■ **What to work on**:
The required output is the exact run of lines below that opens at the line with "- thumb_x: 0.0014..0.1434" and closes at the line with "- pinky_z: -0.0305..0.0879".

###

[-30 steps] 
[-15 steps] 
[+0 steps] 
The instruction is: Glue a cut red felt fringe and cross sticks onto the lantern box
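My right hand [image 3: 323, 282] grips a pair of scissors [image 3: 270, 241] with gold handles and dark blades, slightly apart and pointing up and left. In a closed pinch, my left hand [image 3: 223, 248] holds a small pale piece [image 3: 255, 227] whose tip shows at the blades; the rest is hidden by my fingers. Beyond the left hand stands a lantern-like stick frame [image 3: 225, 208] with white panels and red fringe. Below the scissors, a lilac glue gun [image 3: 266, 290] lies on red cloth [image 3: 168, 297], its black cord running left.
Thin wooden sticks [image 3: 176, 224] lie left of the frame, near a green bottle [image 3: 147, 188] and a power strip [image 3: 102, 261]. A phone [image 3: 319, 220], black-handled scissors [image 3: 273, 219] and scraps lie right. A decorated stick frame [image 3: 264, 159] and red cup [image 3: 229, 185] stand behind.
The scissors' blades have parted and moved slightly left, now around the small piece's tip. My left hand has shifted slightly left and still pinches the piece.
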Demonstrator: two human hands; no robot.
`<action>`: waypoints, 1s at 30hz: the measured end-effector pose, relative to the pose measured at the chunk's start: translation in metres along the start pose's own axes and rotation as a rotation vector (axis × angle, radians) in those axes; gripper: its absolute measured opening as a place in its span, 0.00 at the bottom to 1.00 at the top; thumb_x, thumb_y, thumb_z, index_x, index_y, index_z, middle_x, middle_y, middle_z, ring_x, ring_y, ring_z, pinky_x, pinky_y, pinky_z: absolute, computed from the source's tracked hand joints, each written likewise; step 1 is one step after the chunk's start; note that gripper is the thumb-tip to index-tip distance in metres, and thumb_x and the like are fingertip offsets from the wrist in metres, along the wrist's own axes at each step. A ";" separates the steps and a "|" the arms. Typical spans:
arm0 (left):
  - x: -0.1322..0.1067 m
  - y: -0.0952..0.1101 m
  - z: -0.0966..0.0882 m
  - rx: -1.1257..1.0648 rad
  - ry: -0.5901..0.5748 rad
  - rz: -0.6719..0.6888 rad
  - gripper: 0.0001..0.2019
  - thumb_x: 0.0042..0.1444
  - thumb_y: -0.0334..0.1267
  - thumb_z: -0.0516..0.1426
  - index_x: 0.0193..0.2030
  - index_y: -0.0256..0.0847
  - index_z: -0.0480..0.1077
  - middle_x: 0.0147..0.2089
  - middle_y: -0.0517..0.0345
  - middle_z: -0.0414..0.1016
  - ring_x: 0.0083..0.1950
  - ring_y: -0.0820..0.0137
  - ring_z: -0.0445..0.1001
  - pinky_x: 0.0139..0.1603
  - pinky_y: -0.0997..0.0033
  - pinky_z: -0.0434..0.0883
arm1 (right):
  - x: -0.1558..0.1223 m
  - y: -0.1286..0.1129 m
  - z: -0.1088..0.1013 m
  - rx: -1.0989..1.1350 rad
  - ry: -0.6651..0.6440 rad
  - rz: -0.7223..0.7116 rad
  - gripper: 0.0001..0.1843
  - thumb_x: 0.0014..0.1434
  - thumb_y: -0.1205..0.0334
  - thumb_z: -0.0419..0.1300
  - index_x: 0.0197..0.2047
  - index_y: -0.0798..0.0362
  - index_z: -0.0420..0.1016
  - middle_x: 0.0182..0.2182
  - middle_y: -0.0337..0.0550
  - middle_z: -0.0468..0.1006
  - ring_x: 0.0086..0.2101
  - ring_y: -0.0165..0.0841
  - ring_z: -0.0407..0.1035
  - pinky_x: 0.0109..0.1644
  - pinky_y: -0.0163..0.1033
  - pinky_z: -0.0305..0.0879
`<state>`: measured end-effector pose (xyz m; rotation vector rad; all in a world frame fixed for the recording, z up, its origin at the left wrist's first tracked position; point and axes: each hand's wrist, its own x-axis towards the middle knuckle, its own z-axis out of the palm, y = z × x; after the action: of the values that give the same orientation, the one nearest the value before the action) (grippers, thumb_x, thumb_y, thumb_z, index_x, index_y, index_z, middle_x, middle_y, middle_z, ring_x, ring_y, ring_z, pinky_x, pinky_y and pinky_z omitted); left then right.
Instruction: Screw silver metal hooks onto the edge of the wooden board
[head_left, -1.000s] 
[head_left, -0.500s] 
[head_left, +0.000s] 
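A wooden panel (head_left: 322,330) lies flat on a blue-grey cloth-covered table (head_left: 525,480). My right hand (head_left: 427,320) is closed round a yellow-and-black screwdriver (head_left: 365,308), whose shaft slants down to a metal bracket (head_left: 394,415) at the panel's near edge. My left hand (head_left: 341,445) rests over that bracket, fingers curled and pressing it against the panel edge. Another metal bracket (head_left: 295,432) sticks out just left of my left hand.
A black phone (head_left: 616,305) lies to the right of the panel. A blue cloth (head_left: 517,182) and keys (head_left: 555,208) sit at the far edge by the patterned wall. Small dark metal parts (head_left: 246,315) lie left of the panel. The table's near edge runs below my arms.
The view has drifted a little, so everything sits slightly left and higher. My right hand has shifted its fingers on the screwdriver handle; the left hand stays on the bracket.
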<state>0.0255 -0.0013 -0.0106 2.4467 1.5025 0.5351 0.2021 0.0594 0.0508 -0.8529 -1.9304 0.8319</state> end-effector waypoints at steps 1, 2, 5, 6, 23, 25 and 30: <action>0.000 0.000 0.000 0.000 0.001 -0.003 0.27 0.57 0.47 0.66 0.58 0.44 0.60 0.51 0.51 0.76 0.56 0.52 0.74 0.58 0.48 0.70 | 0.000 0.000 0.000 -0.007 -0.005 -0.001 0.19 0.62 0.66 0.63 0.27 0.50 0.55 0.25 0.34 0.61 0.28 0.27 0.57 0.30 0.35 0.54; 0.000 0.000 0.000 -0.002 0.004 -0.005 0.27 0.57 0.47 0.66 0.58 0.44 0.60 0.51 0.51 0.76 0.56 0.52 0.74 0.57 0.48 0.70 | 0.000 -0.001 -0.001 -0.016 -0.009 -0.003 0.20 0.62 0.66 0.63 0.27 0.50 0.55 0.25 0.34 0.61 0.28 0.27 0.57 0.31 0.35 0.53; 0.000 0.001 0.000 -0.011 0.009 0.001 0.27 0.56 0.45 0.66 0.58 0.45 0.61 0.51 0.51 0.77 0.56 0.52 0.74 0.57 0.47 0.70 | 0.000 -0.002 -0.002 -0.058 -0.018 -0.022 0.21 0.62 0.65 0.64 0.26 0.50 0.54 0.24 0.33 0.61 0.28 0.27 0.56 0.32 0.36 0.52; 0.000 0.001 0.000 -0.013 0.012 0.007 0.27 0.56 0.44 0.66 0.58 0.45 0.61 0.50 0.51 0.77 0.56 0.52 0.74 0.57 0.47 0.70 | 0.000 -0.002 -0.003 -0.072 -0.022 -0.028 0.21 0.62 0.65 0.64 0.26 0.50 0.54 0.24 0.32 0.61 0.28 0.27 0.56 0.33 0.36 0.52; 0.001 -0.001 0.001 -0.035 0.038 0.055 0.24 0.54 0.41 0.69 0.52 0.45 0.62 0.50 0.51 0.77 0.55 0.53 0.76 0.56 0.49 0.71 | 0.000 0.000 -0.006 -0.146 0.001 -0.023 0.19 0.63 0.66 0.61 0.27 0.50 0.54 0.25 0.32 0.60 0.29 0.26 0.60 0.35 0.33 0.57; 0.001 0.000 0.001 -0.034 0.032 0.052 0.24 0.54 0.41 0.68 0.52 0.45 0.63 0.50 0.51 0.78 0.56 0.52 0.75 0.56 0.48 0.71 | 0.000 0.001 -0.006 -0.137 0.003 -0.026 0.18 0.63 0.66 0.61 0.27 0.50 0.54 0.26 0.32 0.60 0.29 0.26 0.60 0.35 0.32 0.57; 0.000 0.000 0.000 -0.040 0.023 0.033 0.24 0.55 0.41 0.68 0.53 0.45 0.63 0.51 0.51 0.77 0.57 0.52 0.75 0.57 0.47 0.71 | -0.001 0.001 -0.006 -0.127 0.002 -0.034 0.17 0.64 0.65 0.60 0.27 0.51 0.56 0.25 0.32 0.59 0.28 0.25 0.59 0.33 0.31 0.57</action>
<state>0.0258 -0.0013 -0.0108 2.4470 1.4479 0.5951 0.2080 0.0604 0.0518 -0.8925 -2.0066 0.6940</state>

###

■ **Task output**:
  - thumb_x: 0.0014..0.1434
  - thumb_y: -0.1205..0.0334
  - thumb_z: -0.0419..0.1300
  - index_x: 0.0197..0.2047
  - index_y: -0.0798..0.0362
  - index_z: -0.0420..0.1016
  - middle_x: 0.0182..0.2182
  - middle_y: -0.0337..0.0550
  - middle_z: -0.0468..0.1006
  - ring_x: 0.0086..0.2101
  - ring_y: -0.0165..0.0841
  - ring_z: -0.0407..0.1035
  - pinky_x: 0.0109..0.1644
  - pinky_y: -0.0163..0.1033
  - pinky_z: -0.0305..0.0879

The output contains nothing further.